Now, for the exciting part; what we believe to be a marked contribution for the progress of vernacular NLP - the Readability Analyzer! Using TF-IDF on a down-sampled version of the large dataset, having a size of 500MB, we plotted a (word-) frequency graph. This helped us create a table of words linked to their general usage (i.e. how (in-) frequent its occurrence is over a large enough dataset). This was used as a metric, along with others, to determine how hard it is to read a particular sentence, thereby helping a writer gauge the reading level required to understand their content. Finally, the same sampled dataset was used to create a corpus of unique words, which would facilitate our implementation of the spellchecker. These words were stored in a highly optimized dictionary, to enable deployment in real-time scenarios. Also, we were able to provide recommendations for misspelt words owing to the embeddings generated in-house whilst conducting the GPT-based language modelling. Don’t you just love it when such disparate things just fall so beautifully in to place!

Conclusion

So, as can be seen, we have made a lot of progress with respect to objectively understanding the Hindi language. This is a very positive first step in building a comprehensive tool for vernacular languages. As for the next steps, our readers can expect two major updates in the short-term for our Hindi tool - (i) emotional analysis of content, along with highlighting of words contributing to a particular emotion; and, (ii) basic grammar check, then subsequently providing a subset of possible corrections. For the English tool, two major updates in the mid-term our readers can look forward to - (i) added automation to assist users make optimized decisions with regards to the recommendations; and, (ii) an in-house developed speech-to-text analyzer, for any audio format uploaded on our tool. We’re very excited for what the future holds.
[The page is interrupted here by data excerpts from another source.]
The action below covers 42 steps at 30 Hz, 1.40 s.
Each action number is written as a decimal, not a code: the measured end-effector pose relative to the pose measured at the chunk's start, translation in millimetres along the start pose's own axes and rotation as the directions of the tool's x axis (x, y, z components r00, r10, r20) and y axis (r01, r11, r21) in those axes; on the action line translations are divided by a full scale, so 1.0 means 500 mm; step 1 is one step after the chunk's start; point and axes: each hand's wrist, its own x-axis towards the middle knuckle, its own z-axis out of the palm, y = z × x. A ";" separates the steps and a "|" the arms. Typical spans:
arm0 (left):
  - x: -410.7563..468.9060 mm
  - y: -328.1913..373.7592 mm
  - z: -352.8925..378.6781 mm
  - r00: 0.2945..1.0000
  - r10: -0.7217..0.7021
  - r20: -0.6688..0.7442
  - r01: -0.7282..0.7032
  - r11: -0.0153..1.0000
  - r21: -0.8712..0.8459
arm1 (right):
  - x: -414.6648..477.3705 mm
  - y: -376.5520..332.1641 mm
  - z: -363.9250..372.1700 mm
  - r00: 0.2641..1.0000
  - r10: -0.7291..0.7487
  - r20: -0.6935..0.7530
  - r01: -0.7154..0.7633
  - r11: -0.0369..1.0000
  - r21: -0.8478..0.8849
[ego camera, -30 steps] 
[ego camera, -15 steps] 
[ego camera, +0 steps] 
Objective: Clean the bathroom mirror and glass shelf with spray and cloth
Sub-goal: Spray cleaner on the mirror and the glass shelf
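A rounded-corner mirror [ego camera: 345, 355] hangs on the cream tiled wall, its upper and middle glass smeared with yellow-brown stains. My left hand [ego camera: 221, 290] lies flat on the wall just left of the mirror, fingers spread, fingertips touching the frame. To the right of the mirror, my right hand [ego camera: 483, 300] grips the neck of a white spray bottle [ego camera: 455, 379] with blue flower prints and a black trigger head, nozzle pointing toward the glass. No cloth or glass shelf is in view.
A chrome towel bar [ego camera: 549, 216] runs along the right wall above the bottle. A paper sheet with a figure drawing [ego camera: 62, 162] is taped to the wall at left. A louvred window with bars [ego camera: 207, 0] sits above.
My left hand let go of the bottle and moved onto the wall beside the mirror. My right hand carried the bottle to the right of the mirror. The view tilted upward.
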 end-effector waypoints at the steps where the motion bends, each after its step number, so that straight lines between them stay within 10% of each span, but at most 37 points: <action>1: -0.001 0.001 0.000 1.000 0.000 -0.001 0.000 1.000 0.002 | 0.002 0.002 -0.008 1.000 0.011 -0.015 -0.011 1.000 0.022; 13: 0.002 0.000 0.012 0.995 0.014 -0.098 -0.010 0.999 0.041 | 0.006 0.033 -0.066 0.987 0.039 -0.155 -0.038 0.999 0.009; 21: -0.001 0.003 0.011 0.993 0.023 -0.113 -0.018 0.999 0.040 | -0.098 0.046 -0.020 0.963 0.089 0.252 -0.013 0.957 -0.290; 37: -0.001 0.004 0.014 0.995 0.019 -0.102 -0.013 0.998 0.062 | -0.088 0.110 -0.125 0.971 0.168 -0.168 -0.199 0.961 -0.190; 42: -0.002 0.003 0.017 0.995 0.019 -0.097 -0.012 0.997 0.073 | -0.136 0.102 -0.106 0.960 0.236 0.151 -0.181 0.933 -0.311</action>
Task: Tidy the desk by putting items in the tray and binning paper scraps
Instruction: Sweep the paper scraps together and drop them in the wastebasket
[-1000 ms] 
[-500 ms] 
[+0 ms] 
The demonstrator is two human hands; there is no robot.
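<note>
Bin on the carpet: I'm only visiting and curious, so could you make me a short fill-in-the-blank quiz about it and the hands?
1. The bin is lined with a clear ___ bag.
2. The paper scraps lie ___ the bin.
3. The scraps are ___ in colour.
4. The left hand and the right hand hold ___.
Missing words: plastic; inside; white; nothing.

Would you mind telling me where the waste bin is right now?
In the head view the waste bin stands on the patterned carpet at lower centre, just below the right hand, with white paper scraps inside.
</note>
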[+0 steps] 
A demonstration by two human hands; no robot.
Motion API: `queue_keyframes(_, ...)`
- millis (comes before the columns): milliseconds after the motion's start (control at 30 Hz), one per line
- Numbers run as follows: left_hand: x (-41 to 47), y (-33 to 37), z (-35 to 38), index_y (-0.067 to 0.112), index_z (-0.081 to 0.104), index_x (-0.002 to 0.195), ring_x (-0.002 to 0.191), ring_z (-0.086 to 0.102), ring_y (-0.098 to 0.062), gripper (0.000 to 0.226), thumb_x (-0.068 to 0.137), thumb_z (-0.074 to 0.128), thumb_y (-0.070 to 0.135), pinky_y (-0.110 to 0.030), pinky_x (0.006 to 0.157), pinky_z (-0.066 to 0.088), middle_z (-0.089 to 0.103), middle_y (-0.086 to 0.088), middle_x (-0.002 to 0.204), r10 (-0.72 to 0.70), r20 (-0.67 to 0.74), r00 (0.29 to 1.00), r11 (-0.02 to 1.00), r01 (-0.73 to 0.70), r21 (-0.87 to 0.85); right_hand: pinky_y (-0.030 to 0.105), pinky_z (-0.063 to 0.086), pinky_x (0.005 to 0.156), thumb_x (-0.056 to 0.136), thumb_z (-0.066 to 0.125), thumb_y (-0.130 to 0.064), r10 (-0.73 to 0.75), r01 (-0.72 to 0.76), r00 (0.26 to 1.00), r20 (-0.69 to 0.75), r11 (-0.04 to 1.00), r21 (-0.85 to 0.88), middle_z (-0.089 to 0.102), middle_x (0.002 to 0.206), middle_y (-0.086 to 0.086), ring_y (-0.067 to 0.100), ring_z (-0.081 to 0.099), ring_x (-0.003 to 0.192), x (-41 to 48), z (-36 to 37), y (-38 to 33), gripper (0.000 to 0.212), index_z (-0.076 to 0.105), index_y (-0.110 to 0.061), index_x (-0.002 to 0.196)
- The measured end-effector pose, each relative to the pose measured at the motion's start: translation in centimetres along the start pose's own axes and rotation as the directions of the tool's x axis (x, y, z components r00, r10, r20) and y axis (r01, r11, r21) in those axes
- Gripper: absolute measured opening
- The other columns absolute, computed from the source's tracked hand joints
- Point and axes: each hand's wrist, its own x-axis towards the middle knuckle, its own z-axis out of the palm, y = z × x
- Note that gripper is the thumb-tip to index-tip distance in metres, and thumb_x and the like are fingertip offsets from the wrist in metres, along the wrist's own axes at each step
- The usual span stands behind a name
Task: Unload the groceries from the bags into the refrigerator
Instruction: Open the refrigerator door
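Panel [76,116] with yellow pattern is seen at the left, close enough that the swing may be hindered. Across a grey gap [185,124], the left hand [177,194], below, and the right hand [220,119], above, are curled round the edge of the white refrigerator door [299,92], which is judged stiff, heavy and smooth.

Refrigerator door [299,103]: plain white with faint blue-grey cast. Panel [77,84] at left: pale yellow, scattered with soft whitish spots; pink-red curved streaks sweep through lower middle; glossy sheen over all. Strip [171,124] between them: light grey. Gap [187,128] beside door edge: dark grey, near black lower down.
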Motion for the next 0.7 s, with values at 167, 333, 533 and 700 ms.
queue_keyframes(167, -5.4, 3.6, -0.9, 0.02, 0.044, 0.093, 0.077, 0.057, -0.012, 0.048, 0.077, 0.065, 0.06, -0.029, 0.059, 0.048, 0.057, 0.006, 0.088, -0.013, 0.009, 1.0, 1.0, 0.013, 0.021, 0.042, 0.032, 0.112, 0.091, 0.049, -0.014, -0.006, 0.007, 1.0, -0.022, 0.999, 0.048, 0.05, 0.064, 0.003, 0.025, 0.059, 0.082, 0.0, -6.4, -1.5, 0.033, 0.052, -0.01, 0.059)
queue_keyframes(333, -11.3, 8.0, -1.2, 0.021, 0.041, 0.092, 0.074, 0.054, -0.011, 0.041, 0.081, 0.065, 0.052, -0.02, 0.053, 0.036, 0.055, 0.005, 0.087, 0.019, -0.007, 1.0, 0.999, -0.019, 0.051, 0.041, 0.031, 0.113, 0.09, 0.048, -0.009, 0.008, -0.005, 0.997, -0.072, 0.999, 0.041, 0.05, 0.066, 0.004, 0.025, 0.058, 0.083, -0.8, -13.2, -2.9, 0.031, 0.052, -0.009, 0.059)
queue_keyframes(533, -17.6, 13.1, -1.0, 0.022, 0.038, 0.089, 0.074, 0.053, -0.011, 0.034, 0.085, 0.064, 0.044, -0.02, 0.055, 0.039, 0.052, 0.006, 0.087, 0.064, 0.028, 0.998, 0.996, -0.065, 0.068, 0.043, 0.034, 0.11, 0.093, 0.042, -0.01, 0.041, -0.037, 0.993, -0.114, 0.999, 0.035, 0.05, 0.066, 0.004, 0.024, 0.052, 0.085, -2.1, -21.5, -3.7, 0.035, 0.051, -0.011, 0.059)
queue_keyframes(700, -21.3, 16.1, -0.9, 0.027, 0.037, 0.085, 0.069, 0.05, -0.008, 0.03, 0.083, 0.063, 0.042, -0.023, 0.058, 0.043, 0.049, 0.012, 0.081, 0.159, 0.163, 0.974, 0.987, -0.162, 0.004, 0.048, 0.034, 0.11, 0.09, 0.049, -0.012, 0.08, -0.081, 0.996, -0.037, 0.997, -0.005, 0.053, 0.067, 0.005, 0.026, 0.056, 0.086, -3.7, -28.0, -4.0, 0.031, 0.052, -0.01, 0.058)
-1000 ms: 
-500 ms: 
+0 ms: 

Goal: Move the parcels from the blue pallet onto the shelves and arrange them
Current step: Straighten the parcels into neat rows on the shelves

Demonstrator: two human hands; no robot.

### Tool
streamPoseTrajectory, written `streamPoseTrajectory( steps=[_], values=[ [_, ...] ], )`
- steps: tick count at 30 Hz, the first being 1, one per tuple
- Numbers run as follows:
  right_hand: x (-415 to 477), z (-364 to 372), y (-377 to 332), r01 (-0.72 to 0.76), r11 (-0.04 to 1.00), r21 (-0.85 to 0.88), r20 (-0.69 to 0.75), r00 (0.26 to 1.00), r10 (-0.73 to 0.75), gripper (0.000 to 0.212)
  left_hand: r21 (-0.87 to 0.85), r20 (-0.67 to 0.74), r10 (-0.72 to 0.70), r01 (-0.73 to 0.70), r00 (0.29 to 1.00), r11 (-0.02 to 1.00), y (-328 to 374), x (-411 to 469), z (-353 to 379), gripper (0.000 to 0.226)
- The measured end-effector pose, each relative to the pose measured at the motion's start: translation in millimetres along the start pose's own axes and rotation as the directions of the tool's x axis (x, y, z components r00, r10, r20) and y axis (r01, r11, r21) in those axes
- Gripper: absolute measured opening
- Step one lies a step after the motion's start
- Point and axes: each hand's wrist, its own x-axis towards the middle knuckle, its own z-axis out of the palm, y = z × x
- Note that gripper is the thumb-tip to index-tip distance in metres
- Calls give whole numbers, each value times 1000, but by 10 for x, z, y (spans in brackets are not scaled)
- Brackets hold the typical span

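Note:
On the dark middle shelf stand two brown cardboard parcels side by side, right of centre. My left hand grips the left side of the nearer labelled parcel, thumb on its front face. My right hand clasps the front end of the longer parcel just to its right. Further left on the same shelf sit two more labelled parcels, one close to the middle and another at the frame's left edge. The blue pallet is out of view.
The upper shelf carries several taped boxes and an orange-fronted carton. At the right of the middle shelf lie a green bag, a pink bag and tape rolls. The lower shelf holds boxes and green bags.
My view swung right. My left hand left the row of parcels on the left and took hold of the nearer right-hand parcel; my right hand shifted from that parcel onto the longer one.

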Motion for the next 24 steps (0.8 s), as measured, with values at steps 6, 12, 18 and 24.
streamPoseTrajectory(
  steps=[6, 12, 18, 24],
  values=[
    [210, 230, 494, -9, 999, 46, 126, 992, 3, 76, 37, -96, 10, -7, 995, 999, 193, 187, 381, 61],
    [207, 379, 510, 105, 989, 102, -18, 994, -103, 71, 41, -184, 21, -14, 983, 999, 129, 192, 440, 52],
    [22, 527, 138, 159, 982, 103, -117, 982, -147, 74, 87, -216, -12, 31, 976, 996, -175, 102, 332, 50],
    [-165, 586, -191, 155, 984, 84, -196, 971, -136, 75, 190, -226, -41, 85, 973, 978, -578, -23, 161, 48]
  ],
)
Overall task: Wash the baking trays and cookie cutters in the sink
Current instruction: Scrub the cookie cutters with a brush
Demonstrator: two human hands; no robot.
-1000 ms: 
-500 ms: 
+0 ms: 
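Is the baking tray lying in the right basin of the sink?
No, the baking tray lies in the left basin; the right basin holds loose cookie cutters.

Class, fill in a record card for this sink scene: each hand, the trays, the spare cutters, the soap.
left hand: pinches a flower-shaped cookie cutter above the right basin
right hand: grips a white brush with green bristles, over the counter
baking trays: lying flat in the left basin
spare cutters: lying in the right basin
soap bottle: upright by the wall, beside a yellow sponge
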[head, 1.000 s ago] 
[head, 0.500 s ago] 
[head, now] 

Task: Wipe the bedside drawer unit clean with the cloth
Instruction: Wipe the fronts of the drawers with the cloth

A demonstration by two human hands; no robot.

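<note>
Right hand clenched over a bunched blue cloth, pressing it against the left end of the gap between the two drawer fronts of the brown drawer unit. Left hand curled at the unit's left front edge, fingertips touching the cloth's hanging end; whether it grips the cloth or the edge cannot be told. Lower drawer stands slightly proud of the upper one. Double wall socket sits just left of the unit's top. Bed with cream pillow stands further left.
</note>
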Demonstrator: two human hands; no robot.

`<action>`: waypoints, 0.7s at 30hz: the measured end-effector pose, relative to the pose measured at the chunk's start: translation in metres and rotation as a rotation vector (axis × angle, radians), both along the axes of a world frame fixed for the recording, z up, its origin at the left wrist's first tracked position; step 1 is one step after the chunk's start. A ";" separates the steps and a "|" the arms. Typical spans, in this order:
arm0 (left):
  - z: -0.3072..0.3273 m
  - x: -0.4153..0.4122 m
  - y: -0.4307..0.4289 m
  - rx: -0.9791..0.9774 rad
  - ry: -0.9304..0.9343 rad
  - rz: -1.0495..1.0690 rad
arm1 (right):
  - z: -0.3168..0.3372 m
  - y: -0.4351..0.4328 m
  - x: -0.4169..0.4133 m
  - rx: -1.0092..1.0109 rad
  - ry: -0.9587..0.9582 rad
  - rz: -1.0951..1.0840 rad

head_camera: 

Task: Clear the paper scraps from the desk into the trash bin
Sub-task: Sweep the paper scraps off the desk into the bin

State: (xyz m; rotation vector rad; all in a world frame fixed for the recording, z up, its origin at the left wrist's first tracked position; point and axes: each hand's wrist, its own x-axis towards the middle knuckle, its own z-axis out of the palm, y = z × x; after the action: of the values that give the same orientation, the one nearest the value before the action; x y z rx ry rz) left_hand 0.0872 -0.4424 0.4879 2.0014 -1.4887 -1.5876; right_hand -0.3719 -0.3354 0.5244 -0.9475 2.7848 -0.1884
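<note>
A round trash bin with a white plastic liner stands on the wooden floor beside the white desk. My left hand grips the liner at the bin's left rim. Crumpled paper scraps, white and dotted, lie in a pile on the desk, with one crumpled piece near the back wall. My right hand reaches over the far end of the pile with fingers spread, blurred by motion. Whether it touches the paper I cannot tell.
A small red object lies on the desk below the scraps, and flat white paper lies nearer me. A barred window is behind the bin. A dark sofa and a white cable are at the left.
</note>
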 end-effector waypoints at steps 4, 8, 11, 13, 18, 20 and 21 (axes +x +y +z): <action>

In conclusion, I would like to mention GitHub Repos which our NLP Team makes use of while doing their tasks:

  • DVC-Download: which helps practitioners keep a track of their datasets (and other large files) using DVC and S3 buckets.
  • Classification-Report: which helps you visualize the models weights, biases, gradients, and losses, during the training process.
  • Multi-label Classification: which is a compendium of notebooks that guides users on working with datasets with multiple tags.

Till our next blog, keep writing! And let the emotions flow.